# About this exercise
In the records that follow, find the line with "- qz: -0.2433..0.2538"; from there, retype every line exactly through the line with "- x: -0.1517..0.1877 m", which also belongs to the answer.
========
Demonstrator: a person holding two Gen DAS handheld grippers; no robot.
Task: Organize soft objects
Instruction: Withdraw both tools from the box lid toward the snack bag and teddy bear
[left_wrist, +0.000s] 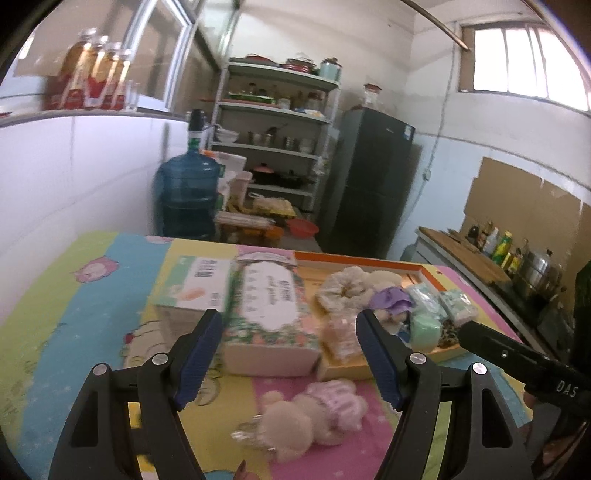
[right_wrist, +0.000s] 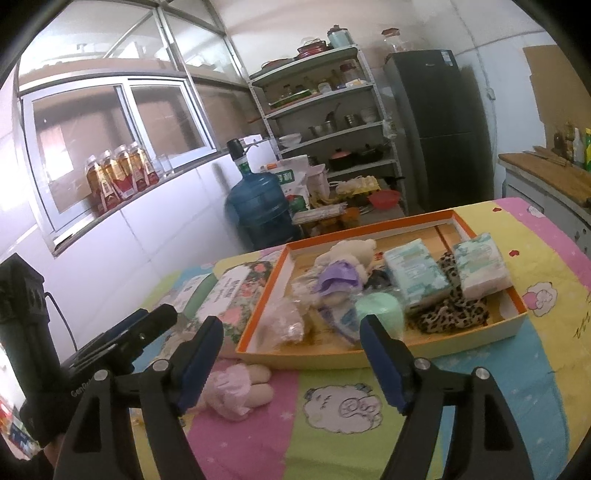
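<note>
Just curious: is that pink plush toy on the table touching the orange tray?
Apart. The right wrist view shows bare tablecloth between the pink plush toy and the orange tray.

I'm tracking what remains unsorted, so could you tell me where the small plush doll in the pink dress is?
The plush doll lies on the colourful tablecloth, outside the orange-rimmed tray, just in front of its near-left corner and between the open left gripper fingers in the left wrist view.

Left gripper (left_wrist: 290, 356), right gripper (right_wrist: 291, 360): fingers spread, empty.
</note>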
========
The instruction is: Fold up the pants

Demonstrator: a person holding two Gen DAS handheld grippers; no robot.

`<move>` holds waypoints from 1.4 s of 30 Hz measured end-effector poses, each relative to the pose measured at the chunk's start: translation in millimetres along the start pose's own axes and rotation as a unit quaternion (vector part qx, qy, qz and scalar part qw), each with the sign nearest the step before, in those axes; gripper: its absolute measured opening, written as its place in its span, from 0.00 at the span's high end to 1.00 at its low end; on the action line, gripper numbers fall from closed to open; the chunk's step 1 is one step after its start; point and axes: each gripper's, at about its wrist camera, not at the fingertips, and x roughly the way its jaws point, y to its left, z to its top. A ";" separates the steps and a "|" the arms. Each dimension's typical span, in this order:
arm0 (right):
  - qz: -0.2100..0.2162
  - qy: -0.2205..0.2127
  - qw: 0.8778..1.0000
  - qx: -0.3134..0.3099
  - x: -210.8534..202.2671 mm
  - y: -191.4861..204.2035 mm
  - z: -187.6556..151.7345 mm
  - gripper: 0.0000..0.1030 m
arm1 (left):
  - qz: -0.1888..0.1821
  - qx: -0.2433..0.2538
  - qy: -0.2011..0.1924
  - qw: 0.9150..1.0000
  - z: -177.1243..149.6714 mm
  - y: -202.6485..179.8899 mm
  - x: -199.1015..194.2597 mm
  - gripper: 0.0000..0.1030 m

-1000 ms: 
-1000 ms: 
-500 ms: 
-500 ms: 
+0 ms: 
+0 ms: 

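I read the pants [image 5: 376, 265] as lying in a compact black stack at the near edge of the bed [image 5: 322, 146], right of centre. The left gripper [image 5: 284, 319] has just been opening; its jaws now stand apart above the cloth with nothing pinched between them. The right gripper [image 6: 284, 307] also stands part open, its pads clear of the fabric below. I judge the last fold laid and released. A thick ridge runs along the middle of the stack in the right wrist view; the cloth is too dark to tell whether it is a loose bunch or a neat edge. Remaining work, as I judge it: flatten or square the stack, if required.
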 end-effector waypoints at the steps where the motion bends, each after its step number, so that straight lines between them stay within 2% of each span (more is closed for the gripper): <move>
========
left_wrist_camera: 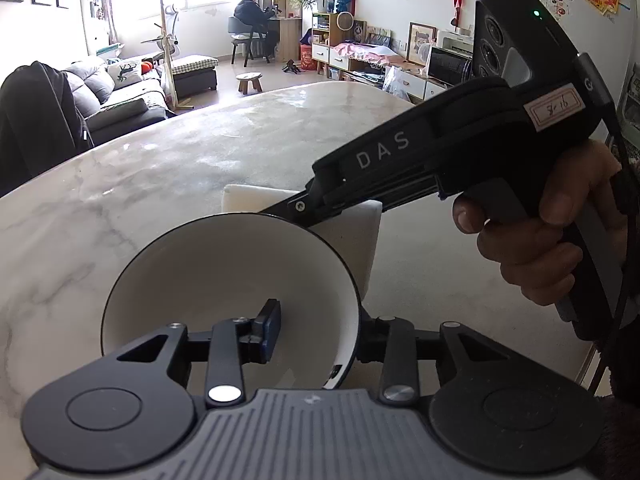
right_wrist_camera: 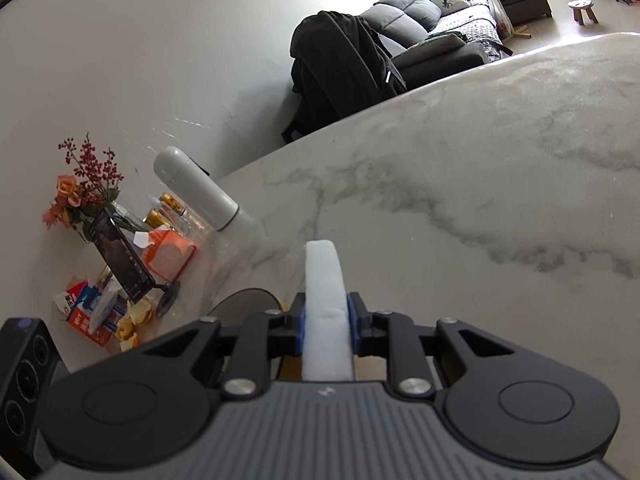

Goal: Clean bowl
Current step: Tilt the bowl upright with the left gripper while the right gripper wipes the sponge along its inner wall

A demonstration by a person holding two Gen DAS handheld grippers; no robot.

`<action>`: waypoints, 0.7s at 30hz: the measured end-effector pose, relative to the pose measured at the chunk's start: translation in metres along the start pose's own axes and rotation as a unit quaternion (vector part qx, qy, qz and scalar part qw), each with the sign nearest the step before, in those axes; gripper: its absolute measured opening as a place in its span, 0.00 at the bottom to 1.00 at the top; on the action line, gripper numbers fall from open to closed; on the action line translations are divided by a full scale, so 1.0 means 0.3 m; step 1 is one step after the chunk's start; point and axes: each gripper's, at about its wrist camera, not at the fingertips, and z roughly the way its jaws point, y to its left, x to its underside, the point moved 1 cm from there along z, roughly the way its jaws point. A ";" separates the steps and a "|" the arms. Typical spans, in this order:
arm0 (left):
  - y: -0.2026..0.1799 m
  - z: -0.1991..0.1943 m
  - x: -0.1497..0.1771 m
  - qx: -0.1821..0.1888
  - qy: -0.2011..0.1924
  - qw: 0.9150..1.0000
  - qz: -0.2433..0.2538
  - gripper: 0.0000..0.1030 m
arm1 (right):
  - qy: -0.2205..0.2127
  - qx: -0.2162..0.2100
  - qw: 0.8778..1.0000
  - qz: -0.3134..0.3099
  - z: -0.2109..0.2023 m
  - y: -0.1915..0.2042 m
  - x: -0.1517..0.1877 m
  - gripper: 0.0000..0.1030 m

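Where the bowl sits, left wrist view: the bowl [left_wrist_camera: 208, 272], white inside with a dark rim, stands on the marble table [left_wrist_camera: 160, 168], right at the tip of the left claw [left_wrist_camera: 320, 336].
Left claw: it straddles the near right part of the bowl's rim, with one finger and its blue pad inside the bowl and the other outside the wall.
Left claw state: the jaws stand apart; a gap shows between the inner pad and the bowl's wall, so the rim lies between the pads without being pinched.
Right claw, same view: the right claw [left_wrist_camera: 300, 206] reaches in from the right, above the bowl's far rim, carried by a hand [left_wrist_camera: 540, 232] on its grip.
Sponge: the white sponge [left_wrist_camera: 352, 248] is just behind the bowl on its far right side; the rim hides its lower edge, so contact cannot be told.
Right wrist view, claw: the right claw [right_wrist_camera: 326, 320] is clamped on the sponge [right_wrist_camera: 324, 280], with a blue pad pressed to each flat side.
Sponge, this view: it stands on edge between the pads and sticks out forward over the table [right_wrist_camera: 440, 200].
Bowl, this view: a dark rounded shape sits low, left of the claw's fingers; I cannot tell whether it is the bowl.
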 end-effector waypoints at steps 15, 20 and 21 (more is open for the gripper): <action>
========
# Expected output
  - qz: -0.2433..0.2538
  - gripper: 0.0000..0.1030 m
arm1 (right):
  - qy: -0.2205..0.2127
  - qx: -0.2162..0.2100
  - qw: 0.8778..1.0000
  - qz: -0.3134..0.3099
  - z: -0.2109..0.2023 m
  - y: -0.1915..0.2042 m
  - x: -0.1517..0.1877 m

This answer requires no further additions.